# What is being asked
The listing is to be duplicated in full, exactly as written.
╭──
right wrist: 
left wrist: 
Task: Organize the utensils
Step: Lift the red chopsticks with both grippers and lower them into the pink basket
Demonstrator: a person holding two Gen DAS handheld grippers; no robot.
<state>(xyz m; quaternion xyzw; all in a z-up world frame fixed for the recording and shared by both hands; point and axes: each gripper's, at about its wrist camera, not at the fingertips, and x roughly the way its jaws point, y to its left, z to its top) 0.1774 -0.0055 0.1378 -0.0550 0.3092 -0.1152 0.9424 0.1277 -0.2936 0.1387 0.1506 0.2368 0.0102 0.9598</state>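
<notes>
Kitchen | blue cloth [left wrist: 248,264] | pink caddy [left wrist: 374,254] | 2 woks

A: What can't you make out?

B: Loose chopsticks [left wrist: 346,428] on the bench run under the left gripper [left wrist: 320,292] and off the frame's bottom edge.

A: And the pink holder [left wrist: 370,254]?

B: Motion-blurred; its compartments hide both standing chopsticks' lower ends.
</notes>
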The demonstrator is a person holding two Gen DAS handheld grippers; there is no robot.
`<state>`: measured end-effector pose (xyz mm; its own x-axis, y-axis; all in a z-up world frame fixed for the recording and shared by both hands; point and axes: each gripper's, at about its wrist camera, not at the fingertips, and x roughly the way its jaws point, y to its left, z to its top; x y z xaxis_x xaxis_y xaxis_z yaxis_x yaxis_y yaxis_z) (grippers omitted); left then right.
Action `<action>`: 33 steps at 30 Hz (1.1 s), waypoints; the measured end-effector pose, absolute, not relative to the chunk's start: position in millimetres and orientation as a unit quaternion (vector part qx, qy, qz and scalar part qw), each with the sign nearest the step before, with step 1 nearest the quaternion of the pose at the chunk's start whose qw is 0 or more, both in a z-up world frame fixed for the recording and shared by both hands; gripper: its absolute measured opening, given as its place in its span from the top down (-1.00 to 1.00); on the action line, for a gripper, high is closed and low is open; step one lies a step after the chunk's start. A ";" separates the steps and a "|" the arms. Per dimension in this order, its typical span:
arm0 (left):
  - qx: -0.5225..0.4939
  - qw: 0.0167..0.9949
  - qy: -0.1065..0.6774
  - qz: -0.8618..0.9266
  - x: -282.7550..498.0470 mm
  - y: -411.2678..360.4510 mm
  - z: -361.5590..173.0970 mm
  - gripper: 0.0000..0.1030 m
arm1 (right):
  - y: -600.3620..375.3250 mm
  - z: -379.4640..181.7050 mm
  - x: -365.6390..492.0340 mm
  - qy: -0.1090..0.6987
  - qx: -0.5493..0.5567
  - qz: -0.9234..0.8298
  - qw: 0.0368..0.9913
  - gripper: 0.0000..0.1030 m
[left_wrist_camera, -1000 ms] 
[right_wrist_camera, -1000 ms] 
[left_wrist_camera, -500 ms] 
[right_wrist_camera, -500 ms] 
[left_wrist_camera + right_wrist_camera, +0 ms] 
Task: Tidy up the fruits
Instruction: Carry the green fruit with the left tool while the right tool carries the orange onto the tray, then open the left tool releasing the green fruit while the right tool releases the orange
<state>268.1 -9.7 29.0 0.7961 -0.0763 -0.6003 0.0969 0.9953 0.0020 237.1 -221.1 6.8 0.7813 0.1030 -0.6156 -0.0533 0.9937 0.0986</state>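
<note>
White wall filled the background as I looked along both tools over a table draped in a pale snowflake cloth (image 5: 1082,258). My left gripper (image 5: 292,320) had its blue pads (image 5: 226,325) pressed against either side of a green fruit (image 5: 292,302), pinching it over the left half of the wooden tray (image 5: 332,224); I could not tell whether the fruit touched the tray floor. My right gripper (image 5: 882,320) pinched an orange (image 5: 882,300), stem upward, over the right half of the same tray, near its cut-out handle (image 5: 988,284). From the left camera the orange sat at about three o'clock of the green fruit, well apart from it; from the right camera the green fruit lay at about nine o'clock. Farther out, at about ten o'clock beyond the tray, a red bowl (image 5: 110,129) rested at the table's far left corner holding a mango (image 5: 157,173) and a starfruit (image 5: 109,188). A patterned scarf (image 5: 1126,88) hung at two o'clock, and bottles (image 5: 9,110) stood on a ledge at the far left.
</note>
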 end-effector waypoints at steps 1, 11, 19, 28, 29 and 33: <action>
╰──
# Response for this exercise
right wrist: 
left wrist: 
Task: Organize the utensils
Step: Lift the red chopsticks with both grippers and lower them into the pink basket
Demonstrator: a person holding two Gen DAS handheld grippers; no robot.
<state>(xyz m; quaternion xyzw; all in a z-up world frame fixed for the recording and shared by both hands; point and axes: each gripper's, at about its wrist camera, not at the fingertips, and x roughly the way its jaws point, y to its left, z to its top) 0.1774 -0.0055 0.1378 -0.0550 0.3092 -0.1152 0.9424 0.1277 -0.2936 0.1387 0.1506 0.2368 0.0102 0.9598</state>
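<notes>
Kitchen | blue cloth [left wrist: 248,264] | pink caddy [left wrist: 374,254] | 2 woks

A: What can't you make out?

B: Loose chopsticks [left wrist: 346,428] on the bench run under the left gripper [left wrist: 320,292] and off the frame's bottom edge.

A: And the pink holder [left wrist: 370,254]?

B: Motion-blurred; its compartments hide both standing chopsticks' lower ends.
</notes>
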The demonstrator is a person holding two Gen DAS handheld grippers; there is no robot.
`<state>`: measured end-effector pose (xyz mm; its own x-axis, y-axis; all in a z-up world frame fixed for the recording and shared by both hands; point and axes: each gripper's, at about its wrist camera, not at the fingertips, and x roughly the way its jaws point, y to its left, z to its top; x y z xaxis_x xaxis_y xaxis_z yaxis_x yaxis_y yaxis_z) (grippers omitted); left then right.
Action `<action>`: 33 steps at 30 Hz (1.1 s), waypoints; the measured end-effector pose, absolute, not relative to the chunk's start: position in millimetres and orientation as a unit quaternion (vector part qx, qy, qz and scalar part qw), each with the sign nearest the step before, with step 1 nearest the quaternion of the pose at the chunk's start whose qw is 0 or more, both in a z-up world frame fixed for the recording and shared by both hands; gripper: its absolute measured opening, given as its place in its span from the top down (-1.00 to 1.00); on the action line, for a gripper, high is closed and low is open; step one lies a step after the chunk's start. A ";" separates the steps and a "|" the arms. Per dimension in this order, its typical span:
arm0 (left):
  - qx: -0.5225..0.4939
  - qw: 0.0167..0.9949
  - qy: -0.1065..0.6774
  - qz: -0.8618..0.9266
  - x: -282.7550..498.0470 mm
  - y: -411.2678..360.4510 mm
  - z: -361.5590..173.0970 mm
  - gripper: 0.0000..0.1030 m
arm1 (right):
  - y: -600.3620..375.3250 mm
  - z: -379.4640..181.7050 mm
  - x: -365.6390..492.0340 mm
  - qy: -0.1090..0.6987
  - qx: -0.5493..0.5567
  - qz: -0.9234..0.8298
  - qw: 0.0368..0.9913
  - gripper: 0.0000..0.1030 m
[left_wrist_camera, -1000 ms] 
[right_wrist_camera, -1000 ms] 
[left_wrist_camera, -500 ms] 
[right_wrist_camera, -500 ms] 
[left_wrist_camera + right_wrist_camera, +0 ms] 
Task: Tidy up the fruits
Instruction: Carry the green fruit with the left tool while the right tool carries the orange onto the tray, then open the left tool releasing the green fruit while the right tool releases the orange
<state>268.1 -9.7 29.0 0.7961 -0.0763 -0.6003 0.0969 0.9953 0.0020 237.1 -221.1 6.8 0.7813 0.1030 -0.6156 -0.0533 0.9937 0.0986</state>
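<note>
White wall filled the background as I looked along both tools over a table draped in a pale snowflake cloth (image 5: 1082,258). My left gripper (image 5: 292,320) had its blue pads (image 5: 226,325) pressed against either side of a green fruit (image 5: 292,302), pinching it over the left half of the wooden tray (image 5: 332,224); I could not tell whether the fruit touched the tray floor. My right gripper (image 5: 882,320) pinched an orange (image 5: 882,300), stem upward, over the right half of the same tray, near its cut-out handle (image 5: 988,284). From the left camera the orange sat at about three o'clock of the green fruit, well apart from it; from the right camera the green fruit lay at about nine o'clock. Farther out, at about ten o'clock beyond the tray, a red bowl (image 5: 110,129) rested at the table's far left corner holding a mango (image 5: 157,173) and a starfruit (image 5: 109,188). A patterned scarf (image 5: 1126,88) hung at two o'clock, and bottles (image 5: 9,110) stood on a ledge at the far left.
</note>
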 end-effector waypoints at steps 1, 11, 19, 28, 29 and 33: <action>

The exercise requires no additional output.